▶ _WORK TO COMPLETE_: Extract all lines from the data beneath that include the word "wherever".

[Dataset entries]
---

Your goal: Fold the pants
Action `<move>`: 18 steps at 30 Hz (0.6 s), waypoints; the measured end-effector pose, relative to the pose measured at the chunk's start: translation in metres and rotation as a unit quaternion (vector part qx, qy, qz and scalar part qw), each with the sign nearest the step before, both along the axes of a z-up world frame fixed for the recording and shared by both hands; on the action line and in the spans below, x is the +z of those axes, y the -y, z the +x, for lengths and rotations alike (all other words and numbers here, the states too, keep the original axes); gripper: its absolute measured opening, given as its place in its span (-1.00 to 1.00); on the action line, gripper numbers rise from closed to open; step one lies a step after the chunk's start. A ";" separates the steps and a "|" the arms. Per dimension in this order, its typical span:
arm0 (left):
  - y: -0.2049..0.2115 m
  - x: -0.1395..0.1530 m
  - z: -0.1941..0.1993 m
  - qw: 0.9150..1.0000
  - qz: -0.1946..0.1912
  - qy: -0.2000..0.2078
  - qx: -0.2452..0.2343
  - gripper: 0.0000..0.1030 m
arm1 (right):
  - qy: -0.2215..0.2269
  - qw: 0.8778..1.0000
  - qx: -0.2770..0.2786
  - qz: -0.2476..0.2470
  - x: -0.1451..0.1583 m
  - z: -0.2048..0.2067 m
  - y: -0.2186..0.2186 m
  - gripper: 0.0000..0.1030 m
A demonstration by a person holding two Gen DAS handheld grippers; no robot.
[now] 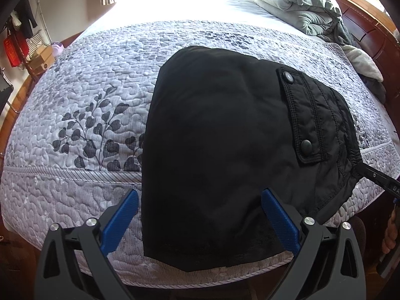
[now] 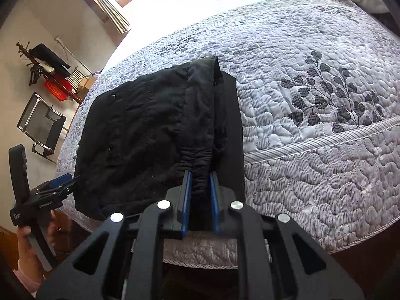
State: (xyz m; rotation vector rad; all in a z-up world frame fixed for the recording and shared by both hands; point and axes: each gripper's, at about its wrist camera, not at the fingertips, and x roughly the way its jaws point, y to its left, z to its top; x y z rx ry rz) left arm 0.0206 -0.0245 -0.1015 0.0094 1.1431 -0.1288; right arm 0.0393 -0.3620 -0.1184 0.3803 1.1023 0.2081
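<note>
The black pants (image 1: 220, 150) lie folded into a compact block on the quilted bed, with a snap-button pocket flap (image 1: 300, 115) on top at the right. My left gripper (image 1: 200, 200) is open, its blue fingers (image 1: 120, 222) straddling the near edge of the pants. My right gripper (image 2: 200, 182) is shut on the gathered elastic waistband of the pants (image 2: 150, 135); it shows at the right edge of the left wrist view (image 1: 375, 177). The left gripper also shows at the left of the right wrist view (image 2: 60, 182).
The grey leaf-print quilt (image 1: 87, 95) covers the bed, whose edge runs just below the pants. A pile of grey bedding (image 1: 300, 2) lies at the headboard. A coat rack (image 2: 45, 70) and chair (image 2: 40, 125) stand by the far wall.
</note>
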 end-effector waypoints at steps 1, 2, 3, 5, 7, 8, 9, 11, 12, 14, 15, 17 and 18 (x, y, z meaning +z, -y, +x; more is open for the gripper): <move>0.000 0.000 0.000 1.000 -0.001 -0.001 0.001 0.93 | -0.001 1.000 0.000 0.001 -0.001 0.001 0.000 -0.74; 0.000 0.000 0.001 1.000 -0.002 -0.002 0.002 0.93 | -0.001 1.000 -0.001 0.003 -0.001 0.002 0.001 -0.72; 0.000 0.000 0.001 1.000 -0.003 -0.002 0.002 0.93 | -0.001 1.000 -0.004 0.003 0.001 0.002 0.002 -0.67; 0.000 0.001 0.001 1.000 -0.002 0.000 0.000 0.93 | 0.001 1.000 -0.008 -0.012 0.005 0.001 0.004 -0.46; 0.000 0.001 0.000 1.000 0.002 0.001 -0.002 0.93 | 0.008 1.000 -0.012 -0.017 0.010 -0.004 0.006 -0.38; 0.000 0.001 0.000 1.000 0.003 0.002 -0.002 0.93 | 0.009 1.000 -0.013 -0.009 0.012 -0.007 0.007 -0.37; -0.001 0.000 -0.001 1.000 0.002 0.002 -0.002 0.93 | 0.008 1.000 -0.015 -0.002 0.013 -0.010 0.008 -0.33; -0.001 0.000 -0.003 1.000 0.001 0.002 0.000 0.93 | 0.009 1.000 -0.019 0.012 0.014 -0.017 0.008 -0.16; -0.001 0.001 -0.004 1.000 0.001 0.003 0.000 0.93 | 0.008 1.000 -0.018 0.019 0.014 -0.020 0.008 -0.05; -0.001 0.001 -0.006 1.000 0.002 0.004 -0.002 0.93 | 0.004 0.999 -0.016 0.029 0.013 -0.023 0.003 -0.04; -0.001 0.000 -0.007 1.000 0.003 0.004 -0.003 0.93 | 0.002 0.999 -0.016 0.033 0.012 -0.023 0.001 -0.04; -0.001 -0.001 -0.010 1.000 0.004 0.004 -0.003 0.93 | -0.004 0.999 -0.019 0.041 0.008 -0.021 -0.003 -0.04; -0.001 -0.001 -0.011 1.000 0.003 0.004 -0.003 0.93 | -0.010 0.999 -0.023 0.044 0.004 -0.019 -0.003 -0.04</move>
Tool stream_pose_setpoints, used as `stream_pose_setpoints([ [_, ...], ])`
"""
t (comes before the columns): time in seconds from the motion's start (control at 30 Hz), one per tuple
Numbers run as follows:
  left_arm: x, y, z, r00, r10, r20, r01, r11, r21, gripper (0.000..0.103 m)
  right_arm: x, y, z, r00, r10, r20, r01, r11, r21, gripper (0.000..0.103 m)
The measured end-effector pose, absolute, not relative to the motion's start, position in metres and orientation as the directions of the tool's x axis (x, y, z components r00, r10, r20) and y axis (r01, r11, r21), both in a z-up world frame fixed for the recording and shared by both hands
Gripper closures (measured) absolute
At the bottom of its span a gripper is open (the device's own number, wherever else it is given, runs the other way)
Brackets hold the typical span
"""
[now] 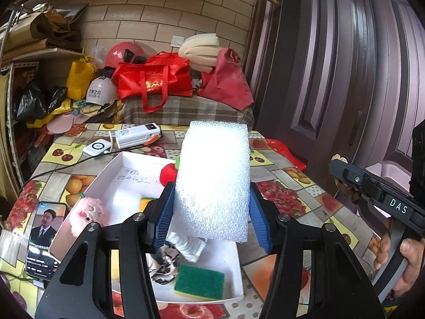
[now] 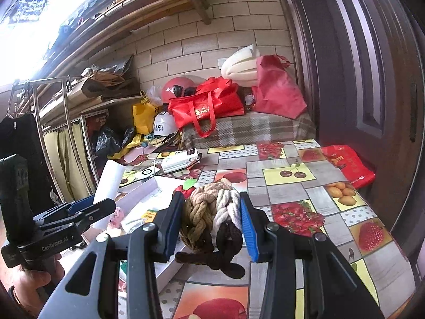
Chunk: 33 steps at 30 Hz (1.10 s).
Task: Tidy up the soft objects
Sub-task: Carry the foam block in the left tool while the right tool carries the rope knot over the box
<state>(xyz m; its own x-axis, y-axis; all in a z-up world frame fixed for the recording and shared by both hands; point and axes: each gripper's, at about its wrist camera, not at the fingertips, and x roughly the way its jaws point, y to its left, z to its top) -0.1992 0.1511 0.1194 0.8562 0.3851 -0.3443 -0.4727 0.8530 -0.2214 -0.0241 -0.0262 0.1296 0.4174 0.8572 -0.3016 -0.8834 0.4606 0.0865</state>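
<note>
Here the left gripper (image 1: 209,212) clasps a white foam block (image 1: 213,178) above the white tray (image 1: 111,170); the right gripper (image 2: 212,220) clenches a braided rope bundle (image 2: 212,215).

Only a couple of bits are readable. The right gripper (image 1: 377,194) has "DAS" in white letters on its black body. The left gripper (image 2: 57,228) says "CenRobot.AI" along its side. There's handwriting inside the white box (image 1: 138,175), plus print on the white helmet (image 1: 99,90) and red bag (image 1: 152,82), too small to make out.
</note>
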Motion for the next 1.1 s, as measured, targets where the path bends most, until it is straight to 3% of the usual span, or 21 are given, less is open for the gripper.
stream_pose_setpoints([
  [1.1, -0.217, 0.208, 0.110, 0.776, 0.489, -0.398, -0.596, 0.775, -0.212, 0.050, -0.050, 0.052, 0.141, 0.277, 0.890, -0.361, -0.943, 0.325, 0.077, 0.062],
])
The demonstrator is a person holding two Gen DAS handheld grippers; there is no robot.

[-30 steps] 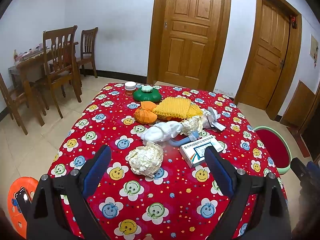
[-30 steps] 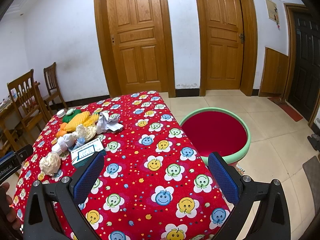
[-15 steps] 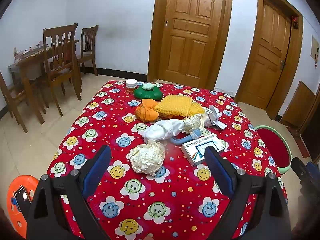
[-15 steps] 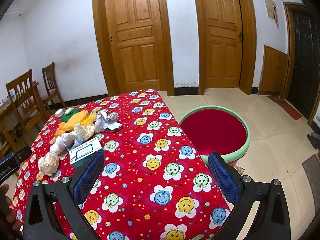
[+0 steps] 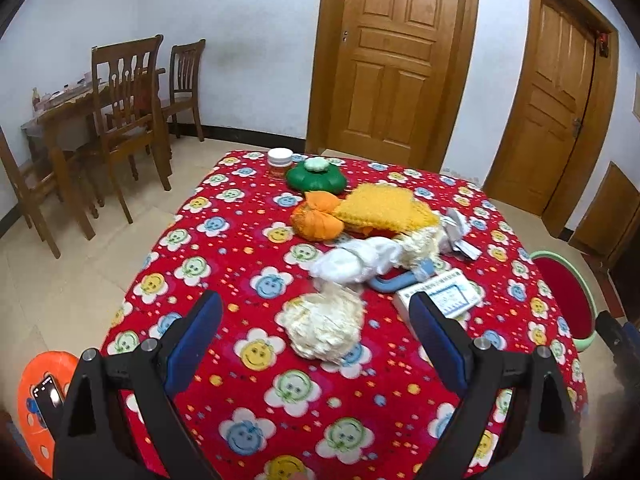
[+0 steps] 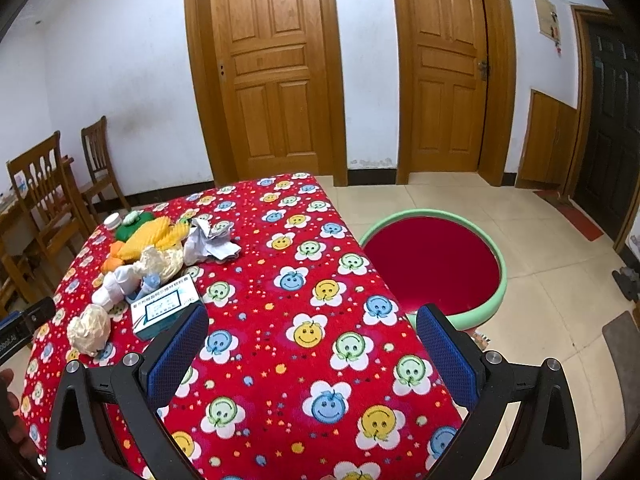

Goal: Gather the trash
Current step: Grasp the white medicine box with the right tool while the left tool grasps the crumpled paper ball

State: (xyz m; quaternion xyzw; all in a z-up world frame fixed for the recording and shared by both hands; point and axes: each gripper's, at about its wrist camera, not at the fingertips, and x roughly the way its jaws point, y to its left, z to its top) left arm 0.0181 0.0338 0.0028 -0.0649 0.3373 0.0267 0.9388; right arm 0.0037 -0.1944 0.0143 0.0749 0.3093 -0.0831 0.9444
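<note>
Box [image 5: 440, 294] lies flat, long axis toward basin [image 5: 576, 344], beside paper wad [image 5: 324, 326].

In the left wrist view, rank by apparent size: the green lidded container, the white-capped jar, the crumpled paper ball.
1. crumpled paper ball, though it lies nearest the camera
2. green lidded container
3. white-capped jar

Orange disc [image 5: 38, 396] cut off at left edge, box [image 5: 444, 294] partly hidden behind jaws, box print unreadable
</note>
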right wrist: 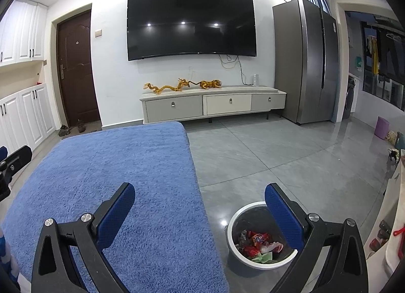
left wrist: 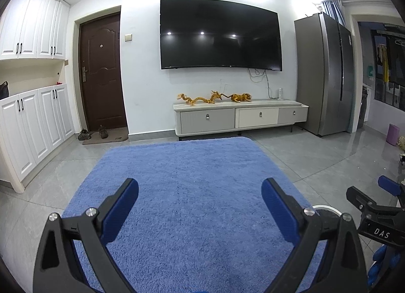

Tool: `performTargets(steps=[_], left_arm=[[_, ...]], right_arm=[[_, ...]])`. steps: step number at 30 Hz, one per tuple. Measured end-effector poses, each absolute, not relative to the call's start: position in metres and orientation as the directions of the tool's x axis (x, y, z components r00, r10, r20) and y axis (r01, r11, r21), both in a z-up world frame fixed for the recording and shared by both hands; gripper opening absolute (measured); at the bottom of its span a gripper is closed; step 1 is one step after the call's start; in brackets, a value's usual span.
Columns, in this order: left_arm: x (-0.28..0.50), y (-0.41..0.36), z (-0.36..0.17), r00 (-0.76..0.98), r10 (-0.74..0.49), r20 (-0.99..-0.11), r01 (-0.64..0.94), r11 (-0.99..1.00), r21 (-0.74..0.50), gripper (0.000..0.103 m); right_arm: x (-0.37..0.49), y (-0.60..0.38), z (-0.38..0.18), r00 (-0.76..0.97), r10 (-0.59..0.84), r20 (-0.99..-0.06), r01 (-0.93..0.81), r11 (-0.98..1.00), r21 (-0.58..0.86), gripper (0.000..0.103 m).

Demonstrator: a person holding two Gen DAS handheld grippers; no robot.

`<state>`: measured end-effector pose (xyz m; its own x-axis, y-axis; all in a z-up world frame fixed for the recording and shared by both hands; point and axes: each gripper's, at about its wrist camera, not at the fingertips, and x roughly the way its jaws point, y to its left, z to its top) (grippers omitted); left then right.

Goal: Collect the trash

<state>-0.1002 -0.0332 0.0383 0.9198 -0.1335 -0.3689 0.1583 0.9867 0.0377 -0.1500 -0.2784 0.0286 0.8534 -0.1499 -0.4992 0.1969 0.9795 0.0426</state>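
A blue rug [right wrist: 114,191] covers the floor ahead, its right edge running beside bare grey tile [right wrist: 278,156] that stretches to the TV cabinet [right wrist: 212,105] and fridge [right wrist: 306,65]. Just off that edge stands the trash bin [right wrist: 234,250], grey with a white rim, holding crumpled wrappers [right wrist: 258,242]. The right gripper [right wrist: 200,207] hovers level above rug and bin, fingers spread wide and holding nothing. The left gripper [left wrist: 200,201] hangs over mid-rug, likewise released and empty.
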Motion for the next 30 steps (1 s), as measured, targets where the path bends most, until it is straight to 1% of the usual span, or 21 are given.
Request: performTargets(steps=[30], left_arm=[[-0.1003, -0.0405, 0.0366, 0.911, -0.146, -0.386, 0.178, 0.983, 0.048, 0.098]], right_arm=[[-0.1528, -0.2853, 0.0297, 0.85, -0.188, -0.492, 0.237, 0.971, 0.039, 0.103]])
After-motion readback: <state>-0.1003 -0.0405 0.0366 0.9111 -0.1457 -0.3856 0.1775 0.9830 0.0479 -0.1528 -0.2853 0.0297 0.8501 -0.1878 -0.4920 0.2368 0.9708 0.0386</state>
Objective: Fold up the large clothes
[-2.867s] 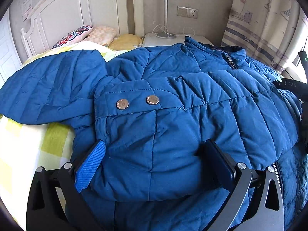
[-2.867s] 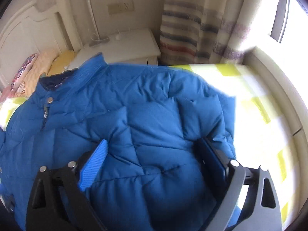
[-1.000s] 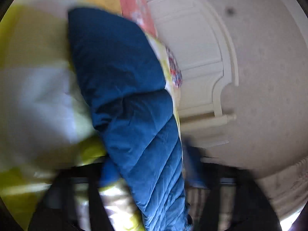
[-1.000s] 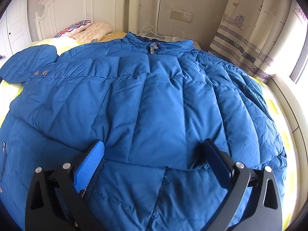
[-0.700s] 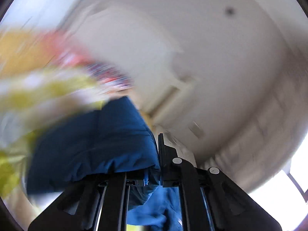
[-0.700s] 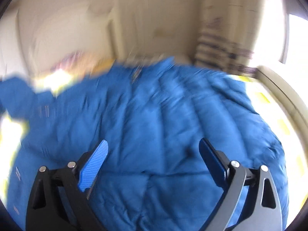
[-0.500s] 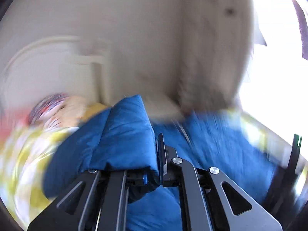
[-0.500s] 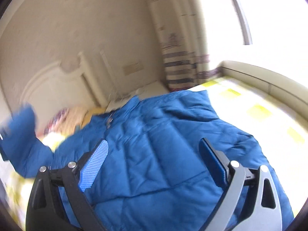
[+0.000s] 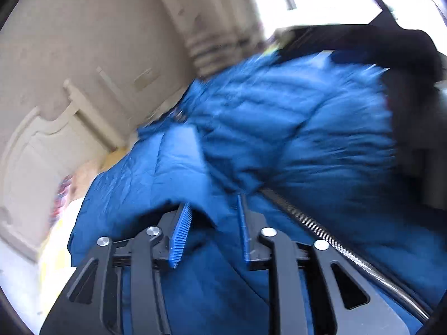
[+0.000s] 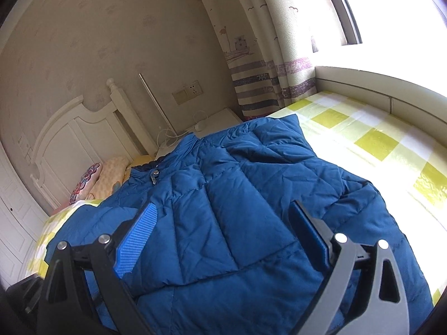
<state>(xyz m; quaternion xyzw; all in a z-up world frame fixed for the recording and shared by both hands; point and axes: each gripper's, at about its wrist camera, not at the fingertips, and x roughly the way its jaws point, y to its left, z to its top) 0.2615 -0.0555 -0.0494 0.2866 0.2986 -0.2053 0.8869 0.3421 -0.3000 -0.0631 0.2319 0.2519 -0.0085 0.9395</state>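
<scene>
- Jacket (image 10: 223, 209) looks soft, puffy, slippery; I would pinch a sleeve cuff or hem, at 6 o'clock.
- Left gripper (image 9: 212, 231): fingers partly apart, sleeve fold (image 9: 156, 167) loose between.
- Right gripper (image 10: 223, 240): spread wide, empty.

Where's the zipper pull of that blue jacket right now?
In the right wrist view the zipper pull sits at the jacket collar, left of centre, just right of the pillows by the headboard.
</scene>
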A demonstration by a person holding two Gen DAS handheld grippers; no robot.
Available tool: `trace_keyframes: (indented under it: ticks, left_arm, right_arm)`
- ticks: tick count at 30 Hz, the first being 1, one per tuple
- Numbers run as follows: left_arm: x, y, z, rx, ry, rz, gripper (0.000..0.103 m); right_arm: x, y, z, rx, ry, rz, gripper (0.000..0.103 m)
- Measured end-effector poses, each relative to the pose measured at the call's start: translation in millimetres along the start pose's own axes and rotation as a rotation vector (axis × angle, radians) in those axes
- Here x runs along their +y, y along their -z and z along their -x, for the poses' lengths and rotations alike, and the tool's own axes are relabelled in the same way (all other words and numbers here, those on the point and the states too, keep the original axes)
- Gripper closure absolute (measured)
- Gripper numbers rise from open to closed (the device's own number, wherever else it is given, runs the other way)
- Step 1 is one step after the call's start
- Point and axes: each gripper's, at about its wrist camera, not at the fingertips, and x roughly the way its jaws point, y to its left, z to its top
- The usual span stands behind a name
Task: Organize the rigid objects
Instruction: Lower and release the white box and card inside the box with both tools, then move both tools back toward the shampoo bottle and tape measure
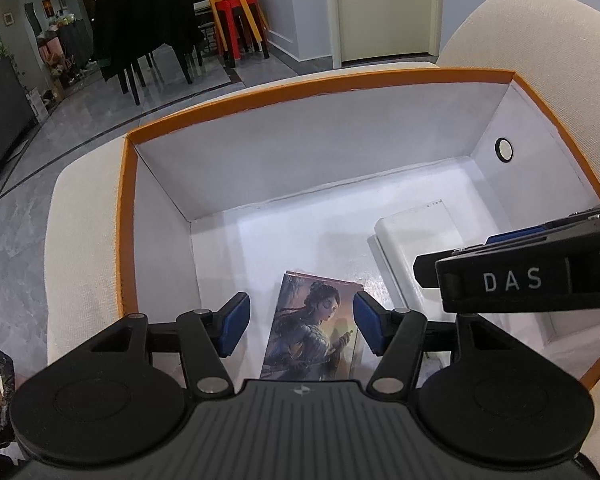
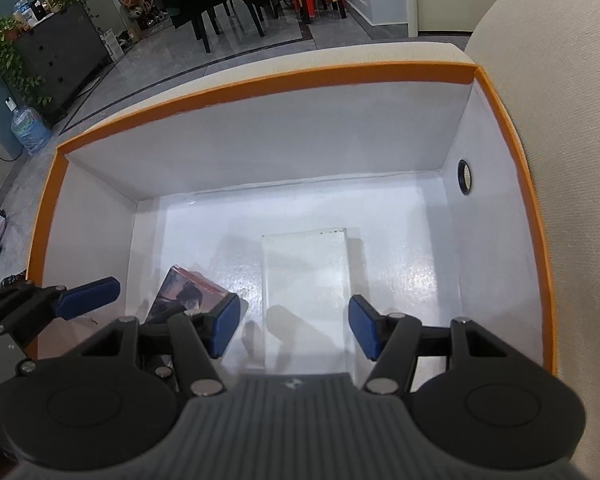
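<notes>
We hold both tools over the open box point(image 1: 324, 92), orange outside and white inside, which sits on a cream sofa point(image 1: 88, 240).

Left tool point(image 1: 300, 326): jaws spread wide, nothing between the blue pads point(image 1: 236, 324). The illustrated box point(image 1: 312, 332), its cover showing a painted figure, lies flat on the floor of the open box directly below and ahead of this tool, in line with the gap between the pads but not touched by them.

Right tool point(image 2: 292, 330): jaws likewise spread, empty. The white box point(image 2: 304, 280) lies flat on the floor directly ahead of it, long side running away from the tool; we cannot tell whether the pads are level with it. From this tool the illustrated box point(image 2: 188, 292) lies to the left, tilted, partly hidden behind the left pad point(image 2: 222, 328).

The two items lie near each other without touching. A round black-ringed hole point(image 2: 465, 176) sits in the wall to the right of both tools.

In the left view, the right tool point(image 1: 532, 264) enters from the right edge, above the white box point(image 1: 420, 236).
</notes>
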Motion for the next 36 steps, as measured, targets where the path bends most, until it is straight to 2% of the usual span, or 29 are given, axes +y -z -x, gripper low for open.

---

▶ _ANSWER AREA_:
At the bottom of its span a gripper is open (the device's own number, wherever else it is given, runs the other way)
- Gripper numbers rise from open to closed (the device's own number, wherever else it is given, runs the other way)

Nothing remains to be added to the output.